Recipe8.5.Merging Documents with Unlike Schema


Recipe 8.5. Merging Documents with Unlike Schema

Problem

You have two or more dissimilar documents, and you would like to merge them into a single document.

Solution

The process of merging dissimilar data can vary from application to application. Therefore, this chapter cannot present a single generic solution. Instead, it anticipates common ways for two dissimilar documents to be brought together and provides solutions for each case.

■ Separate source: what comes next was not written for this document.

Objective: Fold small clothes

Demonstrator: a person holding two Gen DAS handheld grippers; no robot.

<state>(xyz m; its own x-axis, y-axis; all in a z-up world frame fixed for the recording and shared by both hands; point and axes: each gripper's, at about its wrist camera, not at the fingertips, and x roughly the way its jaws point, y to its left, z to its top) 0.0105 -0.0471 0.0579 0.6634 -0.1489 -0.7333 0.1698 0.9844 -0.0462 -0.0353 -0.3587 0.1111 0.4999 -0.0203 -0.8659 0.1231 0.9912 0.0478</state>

Incorporate one document as a subpart of a parent document

Incorporating a document as a subpart is the most trivial interpretation of this type of merge. The basic idea is to use xsl:copy-of to copy one document or document part into the appropriate part of a second document. The following example merges two documents into a container document that uses element names in the container as indications of what files to merge:

<MyNoteBook>   <friends>   </friends>   <coworkers>   </coworkers>   <projects>     <project>Replalce mapML with XSLT engine using Xalan C++</project>     <project>Figure out the meaning of life.</project>     <project>Figure out where the dryer is hiding all those missing socks</project>   </projects>   </MyNoteBook>     <xsl:stylesheet version="1.0" xmlns:xsl="http://www.w3.org/1999/XSL/Transform">       <xsl:import href="copy.xslt"/>       <xsl:output method="xml" version="1.0" encoding="UTF-8" indent="yes"/>   <xsl:strip-space elements="*"/>      <xsl:template match="friends | coworkers">     <xsl:copy>       <xsl:variable name="file" select="concat(local-name( ),'.xml')"/>       <xsl:copy-of select="document($file)/*/*"/>     </xsl:copy>   </xsl:template> ... </xsl:stylesheet>     <?xml version="1.0" encoding="UTF-8"?> <MyNoteBook>    <friends>       <person firstname="Sal" lastname="Mangano" age="38" height="5.75"/>       <person firstname="Mike" lastname="Palmieri" age="28" height="5.10"/>       <person firstname="Vito" lastname="Palmieri" age="38" height="6.0"/>       <person firstname="Vinny" lastname="Mari" age="37" height="5.8"/>    </friends>    <coworkers>       <person firstname="Sal" lastname="Mangano" age="38" height="5.75"/>       <person firstname="Al" lastname="Zehtooney" age="33" height="5.3"/>       <person firstname="Brad" lastname="York" age="38" height="6.0"/>       <person firstname="Charles" lastname="Xavier" age="32" height="5.8"/>    </coworkers>    <projects>       <project>Replalce mapML with XSLT engine using Xalan C++</project>       <project>Figure out the meaning of life.</project>       <project>Figure out where the dryer is hiding all those missing socks       </project>    </projects> </MyNoteBook>

An interesting variation of this case is a document that signals the inline inclusion of another document. The W3C defines a standard way of doing this, called XInclude (http://www.w3.org/TR/xinclude/). You can implement a general-purpose XInclude processor in XSLT by extending copy.xslt:

<xsl:stylesheet version="1.0" xmlns:xsl="http://www.w3.org/1999/XSL/Transform">     <xsl:import href="copy.xslt"/>     <xsl:output method="xml" indent="yes"/> <xsl:strip-space elements="*"/>     <xsl:template match="xi:include" xmlns:xi="http://www.w3.org/2001/XInclude">   <xsl:for-each select="document(@href)">      <xsl:apply-templates/>   </xsl:for-each> </xsl:template>      </xsl:stylesheet>

The xsl:for-each only changes the context to the included document. Then use xsl:apply-templates to continue copying the included document's content.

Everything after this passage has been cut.